▸ TASK OBJECTIVE
Copy the lines below exactly. Start at the first and finish with the line containing "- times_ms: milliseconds".
BEGIN DATA BELOW
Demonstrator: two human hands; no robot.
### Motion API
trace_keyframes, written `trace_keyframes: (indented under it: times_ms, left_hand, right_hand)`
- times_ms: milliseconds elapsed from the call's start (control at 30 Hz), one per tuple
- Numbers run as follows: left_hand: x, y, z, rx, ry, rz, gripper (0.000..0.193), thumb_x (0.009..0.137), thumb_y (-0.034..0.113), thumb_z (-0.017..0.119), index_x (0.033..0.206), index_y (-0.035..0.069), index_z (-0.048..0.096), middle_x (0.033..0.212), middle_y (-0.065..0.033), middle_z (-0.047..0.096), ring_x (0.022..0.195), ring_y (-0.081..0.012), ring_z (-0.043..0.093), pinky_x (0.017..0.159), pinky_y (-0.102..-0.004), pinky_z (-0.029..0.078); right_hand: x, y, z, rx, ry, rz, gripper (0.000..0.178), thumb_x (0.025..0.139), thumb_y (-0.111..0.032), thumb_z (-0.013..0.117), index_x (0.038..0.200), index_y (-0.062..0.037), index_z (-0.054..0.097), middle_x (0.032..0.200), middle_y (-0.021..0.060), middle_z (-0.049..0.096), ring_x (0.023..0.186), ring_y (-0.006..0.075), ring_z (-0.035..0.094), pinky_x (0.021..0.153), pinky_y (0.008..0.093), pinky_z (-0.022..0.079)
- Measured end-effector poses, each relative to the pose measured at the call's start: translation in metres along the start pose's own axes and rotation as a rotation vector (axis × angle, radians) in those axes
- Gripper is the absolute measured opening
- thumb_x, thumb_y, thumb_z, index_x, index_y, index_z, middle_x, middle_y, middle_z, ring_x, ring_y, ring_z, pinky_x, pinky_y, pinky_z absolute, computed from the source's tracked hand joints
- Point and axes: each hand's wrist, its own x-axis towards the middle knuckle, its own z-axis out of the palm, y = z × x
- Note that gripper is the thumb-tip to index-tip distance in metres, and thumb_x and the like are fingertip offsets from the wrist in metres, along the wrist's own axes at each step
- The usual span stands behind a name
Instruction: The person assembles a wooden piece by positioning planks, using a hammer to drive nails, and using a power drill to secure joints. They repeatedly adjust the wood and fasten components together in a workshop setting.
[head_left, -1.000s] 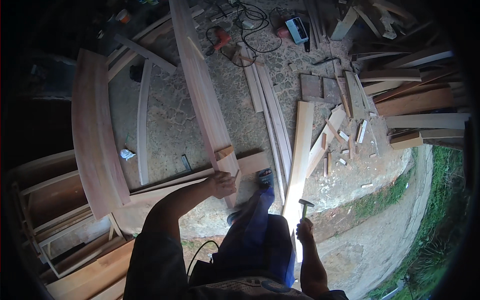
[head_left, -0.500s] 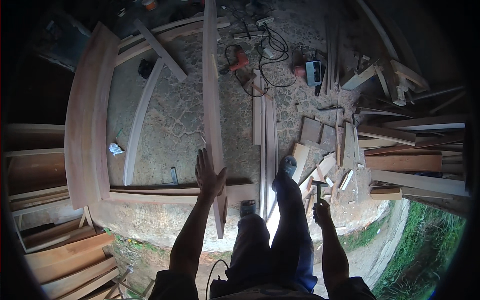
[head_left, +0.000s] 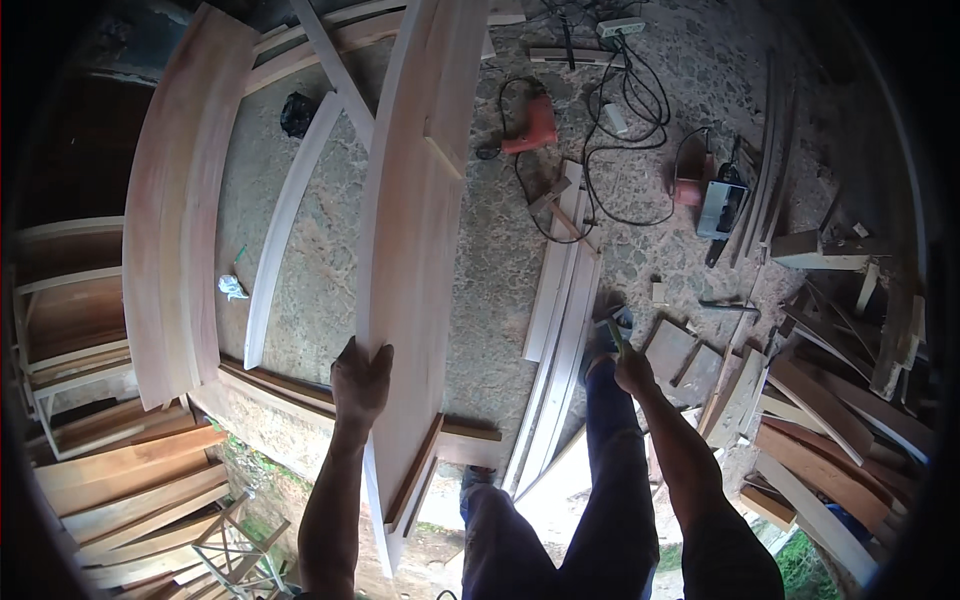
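A long, pale wooden panel [head_left: 410,250] runs away from me, its broad face turned up toward me and tilted. My left hand [head_left: 361,382] is closed over the left edge of this panel, at its nearer part. Small wooden strips [head_left: 443,158] are fixed across or along its face, with a darker one [head_left: 415,475] near the close end. My right hand [head_left: 634,372] is wrapped round the green handle of a hammer [head_left: 614,336], held above my right leg. The hammer's head is hard to make out against my shoe.
Left of the panel lie a narrow board [head_left: 290,220] and a wide reddish panel [head_left: 180,230]. Ahead on the rough floor are an orange drill [head_left: 534,125], tangled cords and a power saw [head_left: 718,205]. Stacked planks [head_left: 560,300] lie beside my right foot; offcuts pile up [head_left: 815,400] on the right.
The long panel has tilted from its narrow edge to show its broad face. My left hand has gone from flat against it to gripping its edge. My right hand has moved forward with the hammer.
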Motion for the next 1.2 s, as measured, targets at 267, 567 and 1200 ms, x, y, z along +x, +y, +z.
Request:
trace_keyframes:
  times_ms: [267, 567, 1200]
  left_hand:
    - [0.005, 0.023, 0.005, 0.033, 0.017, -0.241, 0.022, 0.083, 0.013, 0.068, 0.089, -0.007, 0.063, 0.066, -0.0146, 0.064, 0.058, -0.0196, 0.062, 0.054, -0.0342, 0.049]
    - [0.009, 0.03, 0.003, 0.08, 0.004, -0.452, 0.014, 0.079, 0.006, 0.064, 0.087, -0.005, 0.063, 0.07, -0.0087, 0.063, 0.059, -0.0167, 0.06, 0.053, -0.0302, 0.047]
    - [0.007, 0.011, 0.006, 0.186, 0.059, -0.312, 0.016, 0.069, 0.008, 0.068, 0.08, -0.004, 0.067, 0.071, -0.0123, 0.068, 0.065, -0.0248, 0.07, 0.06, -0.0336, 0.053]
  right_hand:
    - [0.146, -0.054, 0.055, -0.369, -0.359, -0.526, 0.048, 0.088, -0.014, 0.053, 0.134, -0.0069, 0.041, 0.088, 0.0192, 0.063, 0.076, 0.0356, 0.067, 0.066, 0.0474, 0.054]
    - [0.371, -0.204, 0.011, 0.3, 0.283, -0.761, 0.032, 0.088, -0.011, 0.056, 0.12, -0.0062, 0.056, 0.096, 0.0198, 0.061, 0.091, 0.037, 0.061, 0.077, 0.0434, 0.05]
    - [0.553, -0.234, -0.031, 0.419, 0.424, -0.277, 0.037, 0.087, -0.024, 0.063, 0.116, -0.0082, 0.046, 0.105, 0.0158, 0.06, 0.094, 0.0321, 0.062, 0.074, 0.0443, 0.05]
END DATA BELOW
▸ ANSWER SPACE
Demonstrator: two human hands; no robot.
### Motion API
trace_keyframes, written `trace_keyframes: (indented under it: times_ms, left_hand, right_hand)`
- times_ms: milliseconds elapsed from the call's start (control at 30 Hz), one per tuple

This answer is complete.